In The Merchant of Venice, Portia exclaims, seeing a light burning in her hall, “How far that little candle throws his beams! So shines a good deed in a naughty world.”

The light known as Fanny Lou Hamer was born 100 years ago today in Montgomery County, Mississippi, the youngest of twenty children. She started picking cotton at age 6, and could pick 300 pounds in a day by the time she was 13.

In 1962, Fanny was inspired by a sermon from James Bevel, an organizer representing the Student Nonviolent Coordinating Committee. Soon thereafter, Fanny took the radical step of registering to vote. She was fired from her plantation job that very night. Undaunted, she began a life-long crusade for voting rights, organizing literacy training, civil rights demonstrations, and helping to host the fateful Mississippi Freedom Summer of 1964. She later said:

I guess if I'd had any sense, I'd have been a little scared — but what was the point of being scared?

The only thing they could do was kill me,

and it kinda seemed like they'd been trying to do that a little bit at a time since I could remember.

Fanny was a founding member and vice-chair of the Mississippi Freedom Democratic Party, a group formed to challenge the legitimacy of the regular Mississippi Democratic Party, which refused participation by blacks and opposed all civil rights legislation. Her impassioned speech to the Credentials Committee at the 1964 Democratic National Convention was televised nationally (in spite of the best efforts of Lyndon Johnson, who hoped to appease southern Democrats and keep them from bolting to support Goldwater).

Johnson dispatched Hubert Humphrey to negotiate with the Freedom Democrats, hoping to mollify them with the offer of two "at-large" non-voting seats. Fanny's response was a shining example of "vernacular eloquence:"

Do you mean to tell me that your position is more important than four hundred thousand black people's lives?

Senator Humphrey, I know lots of people in Mississippi who have lost their jobs trying to register to vote.

I had to leave the plantation where I worked in Sunflower County, Mississippi.

Now if you lose this job of Vice-President because you do what is right,

because you help the MFDP, everything will be all right.
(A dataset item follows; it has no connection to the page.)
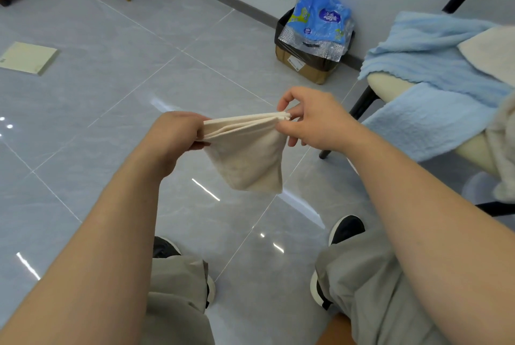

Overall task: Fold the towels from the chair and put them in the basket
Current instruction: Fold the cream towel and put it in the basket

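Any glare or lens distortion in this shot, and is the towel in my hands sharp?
Head view: white glare streaks on the glossy floor tiles; the beige towel, gripped by the left hand and pinched by the right hand, is sharp; forearms look stretched toward the bottom corners, likely wide-angle distortion.

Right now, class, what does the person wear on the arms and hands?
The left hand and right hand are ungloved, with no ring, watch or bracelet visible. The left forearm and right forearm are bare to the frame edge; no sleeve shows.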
God will take care of you.

But if you take [the nomination] this way,

why, you will never be able to do any good for civil rights,

for poor people, for peace, or any of those things you talk about.

Senator Humphrey, I'm going to pray to Jesus for you.
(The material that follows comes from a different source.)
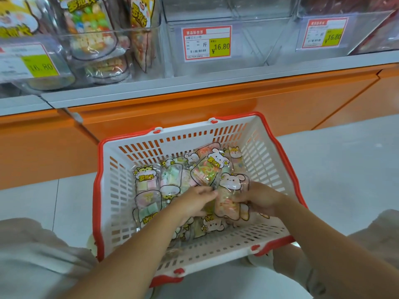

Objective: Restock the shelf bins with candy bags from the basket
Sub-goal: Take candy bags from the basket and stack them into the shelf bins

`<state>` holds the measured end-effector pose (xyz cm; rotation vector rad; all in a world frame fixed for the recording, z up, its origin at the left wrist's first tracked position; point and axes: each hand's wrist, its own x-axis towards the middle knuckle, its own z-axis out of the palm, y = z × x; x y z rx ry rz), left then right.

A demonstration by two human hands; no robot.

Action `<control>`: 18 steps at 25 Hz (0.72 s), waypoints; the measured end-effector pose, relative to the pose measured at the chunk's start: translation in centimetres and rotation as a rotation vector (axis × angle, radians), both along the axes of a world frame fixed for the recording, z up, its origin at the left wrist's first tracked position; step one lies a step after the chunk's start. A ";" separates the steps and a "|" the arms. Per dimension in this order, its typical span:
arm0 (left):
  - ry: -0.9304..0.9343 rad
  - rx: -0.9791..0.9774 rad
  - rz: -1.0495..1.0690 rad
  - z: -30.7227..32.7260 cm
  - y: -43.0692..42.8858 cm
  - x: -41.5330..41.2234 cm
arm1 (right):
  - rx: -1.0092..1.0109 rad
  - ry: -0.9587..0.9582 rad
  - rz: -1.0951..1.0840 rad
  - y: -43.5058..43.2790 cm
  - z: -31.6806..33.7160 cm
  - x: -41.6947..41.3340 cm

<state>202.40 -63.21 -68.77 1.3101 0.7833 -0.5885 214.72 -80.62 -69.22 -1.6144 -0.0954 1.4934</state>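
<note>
A white basket with a red rim [121,190] stands on the floor and holds several clear candy bags with cartoon animal labels. Inside it, my right hand [260,198] grips a pinkish candy bag [228,201] by its right side. My left hand [194,201] pinches the corner of a bag with green and orange candy [204,171] just left of the pink one. More bags with pastel marshmallow pieces [146,186] lie along the left of the basket. Above, a clear shelf bin [216,67] behind a 16.80 price tag looks unfilled.
The left shelf bin [92,39] holds upright candy bags. A bin at the far right [367,29] holds reddish goods. An orange cabinet front [216,104] runs under the shelf edge. Pale floor tiles [334,169] surround the basket; my knees frame the lower corners.
</note>
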 end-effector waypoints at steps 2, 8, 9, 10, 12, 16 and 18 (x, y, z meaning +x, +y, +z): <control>-0.002 -0.125 0.098 0.1 -0.1 0.1 | 0.077 0.022 -0.051 0.8 0.4 -0.8; -0.078 -0.138 0.363 0.3 0.9 -0.2 | 0.092 0.102 -0.150 1.7 0.2 -0.3; -0.084 -0.146 0.437 0.4 1.2 -0.1 | 0.079 0.113 -0.158 1.8 0.2 -0.2; -0.088 -0.153 0.509 0.5 1.7 -0.2 | 0.078 0.120 -0.186 1.8 0.1 0.0; -0.117 -0.056 0.583 -0.1 2.8 -0.4 | 0.089 0.108 -0.261 1.9 0.0 0.0; -0.306 0.428 0.376 -0.2 4.9 -1.4 | 0.083 0.000 -0.380 1.7 0.0 0.4; -0.373 0.671 -0.083 -0.1 5.4 -1.8 | 0.037 -0.074 -0.322 1.7 -0.2 0.5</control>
Now that is speaking truth to power. Although her Freedom Party was not seated, Fanny's testimony reverberated throughout the country, and the Voting Rights Act was introduced in March of the following year.
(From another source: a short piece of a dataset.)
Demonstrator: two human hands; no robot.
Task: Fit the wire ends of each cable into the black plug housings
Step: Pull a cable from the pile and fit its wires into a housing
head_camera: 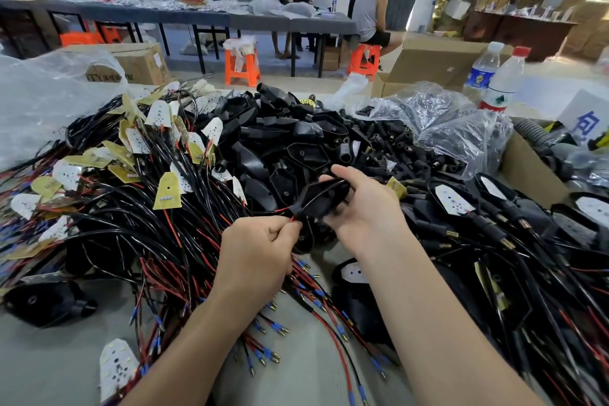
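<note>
**Hands meet over a crowded bench, with little bare surface left**

The open room lies near the person: a strip of grey table (49, 356) at the near left, and a narrower patch between the 2 forearms. Everywhere else the bench is covered to its edges. At the left, a tangle of red and black cables (148, 224) with white and yellow boards (168, 191) spreads almost to the near edge, its blue-sleeved wire ends fanned out below the left wrist. 1 loose housing (43, 303) lies alone at the near left. A heap of black plug housings (290, 142) fills the middle and far part. At the right, housings with cables already in them (494, 208) lie piled against a cardboard box wall (527, 171).

Just above the centre, the right hand (362, 204) grips 1 black plug housing (321, 199), thumb over its far edge and fingers curled under it. The left hand (260, 241) is closed, its fingertips pinching a red wire (283, 209) at the housing's narrow neck.

A clear plastic bag (445, 122) of small black connectors sits far right, with 2 water bottles (494, 76) behind it beside an open carton (438, 64). Beyond the bench are orange stools (242, 64), long grey tables (164, 11) and 5 people, 1 of them seated.
</note>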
Although Fanny was called "that illiterate woman" by Lyndon Johnson, she was better known throughout the civil rights movement as "the lady who sings the hymns." Whether at a rally in a church basement, or on a bus to a literacy training, or demonstrating on a street corner, Fanny was always leading hymns to calm others, to appeal to a higher authority, to bolster resolve. Her favorite was This Little Light of Mine, and we will proudly end our SPEAKING TRUTH TO POWER performances with Moses Hogan's wonderful arrangement, in honor of Fanny.